Dunlea Centre is a place for change and undoubtedly the greatest change for our young people and staff in 2019 was the transition to the Teaching Family Model (TFM).
Social skill instruction and achieving individual goals are so important to the success of our young people that they have become an integral part of every program and activity we do at Dunlea Centre. The TFM helps with learning living skills and positive interpersonal interaction skills.
With the exception of our most recent student, all young people in Bosco House graduated from the ‘daily’ system to the ‘progress’ system during the year. This means they achieved some of their initial behavioural and educational goals and were able to review what challenged them and set new targets.

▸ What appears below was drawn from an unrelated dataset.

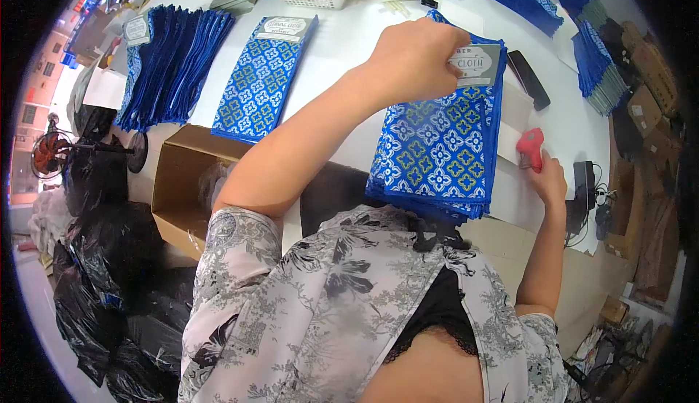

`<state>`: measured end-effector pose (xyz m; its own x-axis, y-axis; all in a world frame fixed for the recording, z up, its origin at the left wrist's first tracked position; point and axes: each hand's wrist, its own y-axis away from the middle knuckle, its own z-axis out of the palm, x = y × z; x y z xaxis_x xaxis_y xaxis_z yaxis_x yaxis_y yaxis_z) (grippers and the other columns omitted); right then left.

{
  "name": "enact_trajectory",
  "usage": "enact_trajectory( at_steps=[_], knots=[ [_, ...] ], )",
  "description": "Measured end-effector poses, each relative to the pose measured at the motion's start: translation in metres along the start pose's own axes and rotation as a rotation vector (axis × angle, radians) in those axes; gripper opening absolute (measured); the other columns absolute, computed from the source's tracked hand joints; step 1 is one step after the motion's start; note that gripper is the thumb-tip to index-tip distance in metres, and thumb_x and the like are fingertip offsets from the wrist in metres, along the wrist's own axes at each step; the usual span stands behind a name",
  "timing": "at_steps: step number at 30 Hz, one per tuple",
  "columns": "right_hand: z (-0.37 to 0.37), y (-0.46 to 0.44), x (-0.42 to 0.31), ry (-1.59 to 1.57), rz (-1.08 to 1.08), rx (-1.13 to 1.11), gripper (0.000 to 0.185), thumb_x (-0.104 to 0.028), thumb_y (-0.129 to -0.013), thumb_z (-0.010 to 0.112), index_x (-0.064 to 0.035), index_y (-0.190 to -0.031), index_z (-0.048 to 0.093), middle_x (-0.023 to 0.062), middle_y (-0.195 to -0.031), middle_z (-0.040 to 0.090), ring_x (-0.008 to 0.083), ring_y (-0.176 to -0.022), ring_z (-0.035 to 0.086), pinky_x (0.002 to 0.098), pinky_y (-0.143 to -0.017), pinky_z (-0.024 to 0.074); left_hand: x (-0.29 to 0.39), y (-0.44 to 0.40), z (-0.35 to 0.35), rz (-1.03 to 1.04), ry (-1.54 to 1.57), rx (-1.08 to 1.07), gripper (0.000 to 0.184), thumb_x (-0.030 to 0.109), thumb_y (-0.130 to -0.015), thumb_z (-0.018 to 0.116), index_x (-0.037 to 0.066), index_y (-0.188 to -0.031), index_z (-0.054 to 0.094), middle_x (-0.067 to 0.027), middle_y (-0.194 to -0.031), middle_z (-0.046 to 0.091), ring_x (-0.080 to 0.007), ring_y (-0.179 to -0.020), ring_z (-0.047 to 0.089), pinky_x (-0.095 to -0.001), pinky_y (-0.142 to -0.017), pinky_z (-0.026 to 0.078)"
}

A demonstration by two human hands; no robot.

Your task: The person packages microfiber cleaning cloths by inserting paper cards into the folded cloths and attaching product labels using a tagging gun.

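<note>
Blue cloths (pixel 437 148) are gripped by left hand (pixel 419 57), red tool (pixel 531 148) by right hand (pixel 549 181), black slab (pixel 528 80) nearby.

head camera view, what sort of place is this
Probably a small packing or finishing workshop: stacks of blue patterned cloths with cleaning-cloth labels lie on a white table, a cardboard box stands beside it, and black plastic bags are piled nearby.

Head cam; faces fwd/down; nr table (pixel 335 48)
</note>
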<state>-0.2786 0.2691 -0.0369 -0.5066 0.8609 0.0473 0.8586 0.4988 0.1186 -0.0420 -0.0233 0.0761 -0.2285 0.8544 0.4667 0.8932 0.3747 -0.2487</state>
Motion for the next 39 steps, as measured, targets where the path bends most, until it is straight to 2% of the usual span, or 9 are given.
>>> enact_trajectory(
  at_steps=[2,6,14,16,19,21,24,31,39],
  knots=[
    [0.000,-0.003,0.016,0.163,-0.284,0.168,0.056,-0.045,-0.083,0.067,-0.0092,-0.126,0.061,0.0177,-0.120,0.063,0.0369,-0.105,0.063,0.0473,-0.091,0.0491,0.000,0.004,-0.005,0.000,-0.012,0.012,0.038,0.021,-0.077,0.074,0.010,-0.112,0.070,-0.0161,-0.092,0.071,-0.0338,-0.088,0.068,-0.0418,-0.077,0.053],
    [-0.099,0.024,-0.059,-0.371,-0.509,0.468,0.042,-0.024,-0.087,0.071,-0.0078,-0.125,0.063,0.0115,-0.121,0.065,0.0241,-0.095,0.065,0.0341,-0.082,0.0507,0.005,0.011,-0.010,0.060,-0.007,0.066,0.033,0.021,-0.076,0.075,0.011,-0.107,0.071,-0.0144,-0.085,0.070,-0.0329,-0.083,0.068,-0.0413,-0.073,0.053],
    [-0.169,0.063,-0.179,-0.508,-1.085,0.505,0.013,-0.005,-0.084,0.071,0.0010,-0.095,0.067,0.0116,-0.081,0.065,0.0196,-0.064,0.061,0.0280,-0.058,0.0462,0.008,0.033,-0.038,0.129,-0.090,0.163,0.035,0.015,-0.068,0.077,0.010,-0.102,0.070,-0.0155,-0.088,0.068,-0.0359,-0.085,0.064,-0.0425,-0.076,0.051],
    [-0.190,0.059,-0.183,-0.560,-1.228,0.477,0.011,-0.003,-0.086,0.070,0.0028,-0.095,0.066,0.0101,-0.080,0.064,0.0150,-0.065,0.060,0.0280,-0.058,0.0470,-0.004,0.046,-0.047,0.462,0.156,0.677,0.054,0.013,-0.066,0.081,0.008,-0.117,0.063,-0.0128,-0.107,0.067,-0.0324,-0.102,0.062,-0.0390,-0.090,0.048],
    [-0.227,0.049,-0.178,-0.692,-1.053,0.361,0.017,-0.008,-0.092,0.067,0.0013,-0.106,0.068,0.0005,-0.086,0.063,0.0067,-0.070,0.055,0.0220,-0.059,0.0417,-0.010,0.085,-0.067,0.342,0.536,0.784,0.073,0.012,-0.067,0.085,0.005,-0.132,0.052,-0.0082,-0.122,0.061,-0.0263,-0.118,0.055,-0.0358,-0.103,0.041],
    [-0.254,0.033,-0.176,-0.678,-0.916,0.329,0.025,-0.017,-0.096,0.064,0.0017,-0.113,0.065,-0.0003,-0.099,0.065,0.0048,-0.085,0.057,0.0177,-0.068,0.0408,-0.023,0.106,-0.052,0.120,1.006,0.483,0.074,0.013,-0.075,0.084,0.002,-0.138,0.046,-0.0057,-0.124,0.062,-0.0179,-0.117,0.055,-0.0319,-0.103,0.041],
    [-0.276,0.015,-0.219,-0.873,-0.903,0.183,0.025,-0.019,-0.094,0.066,-0.0019,-0.112,0.068,-0.0054,-0.088,0.061,0.0004,-0.068,0.047,0.0162,-0.056,0.0334,-0.038,0.144,-0.044,-0.212,1.374,-0.041,0.064,0.006,-0.079,0.078,0.000,-0.136,0.050,-0.0084,-0.124,0.063,-0.0168,-0.112,0.059,-0.0310,-0.097,0.045],
    [-0.224,-0.051,-0.358,-1.028,-0.806,-0.258,0.031,-0.030,-0.086,0.074,-0.0073,-0.107,0.072,-0.0094,-0.074,0.054,0.0006,-0.059,0.040,0.0177,-0.049,0.0328,-0.086,0.226,-0.034,-0.491,1.931,0.372,0.040,-0.003,-0.089,0.062,-0.001,-0.128,0.054,-0.0126,-0.119,0.065,-0.0238,-0.111,0.063,-0.0398,-0.100,0.051],
    [-0.136,-0.068,-0.492,-1.037,-0.505,-0.486,0.020,-0.019,-0.081,0.080,-0.0056,-0.084,0.066,-0.0015,-0.071,0.054,0.0086,-0.058,0.048,0.0248,-0.052,0.0477,-0.170,0.261,-0.039,-0.805,1.827,0.971,0.030,0.007,-0.091,0.065,0.001,-0.119,0.058,-0.0111,-0.112,0.069,-0.0188,-0.098,0.069,-0.0363,-0.085,0.059]
  ],
)
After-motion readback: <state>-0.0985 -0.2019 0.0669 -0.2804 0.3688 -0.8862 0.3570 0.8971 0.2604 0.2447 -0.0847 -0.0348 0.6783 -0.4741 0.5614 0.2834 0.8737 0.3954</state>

The young people in Bosco House made significant academic progress, which can be attributed to their interminable focus and work in our fundamentals classes. The boys poured through novels during our Myon reading program every morning, some even developing a horrible case of selective hearing when it came time to move on. They revised essential mathematic skills and worked on their spelling all year and as a result have all made significant improvements in their progressive achievement tests. All of the boys in Bosco House are to be commended for their hard work and determination to make academic progress during the year.
One of the most rewarding experiences for our young people and staff was the annual school camp. The purpose of camp was to provide our young people with much more than a week away from school. Its focus was a strength-based adventure full of group activities designed to provide powerful experiences of learning and change in both educational and therapeutic contexts.
We started our journey on a seven kilometre bush trail that led us along the cliffs and winding river in Galston Gorge encountering tumultuous weather conditions leaving the boys drenched from head to toe. They persevered to our base camp where they spent the next two days challenging themselves in activities such as abseiling, high ropes courses, canoeing and cooking under the stars. The boys confronted their fears and overcame obstacles all under the mentoring presence of the Bosco House residential and day staff which revealed personality traits and strengths we hadn’t seen in our regular routine.
The school curriculum offered our young people many unique practical learning experiences such as studying and cooking meals inspired by cultures around the world; designing and building toys and furniture; carving impressive abstract sculptures and building model bridges inspired by their research into forces. All students embraced music lessons. They particularly enjoyed expressing themselves with both drums and electric guitars.
Our Year 9 and 10 students made remarkable additions to our campus gardens with their intriguing and striking Hebel block sculptures with a special mention to Harrison for employing some tricky techniques to make it appear that his balancing cubes were able to defy gravity. The Year 7 and 8 students worked on a number of design projects as a part of Technology Mandatory with Jayden constructing a fully functioning push kart and Jack building a storage unit made from
The young people were kept extremely active all year participating in countless games of basketball, NFL and cricket during recess and lunch as well as developing their skills in surf survival, trampolining, surfing, body-boarding and cricket in the schools PDHPE programs. Drewe deserves a special mention for his ability to not only master all of the sports we encountered, but to also coach other students in basketball with such ease during PASS.
2019 was an incredibly successful year for all the young people with many of Bosco’s young men moving on to new adventures in 2020. We wish them well and hope they enjoy their Christmas break. We also look forward to seeing even further progress with the returning students next year.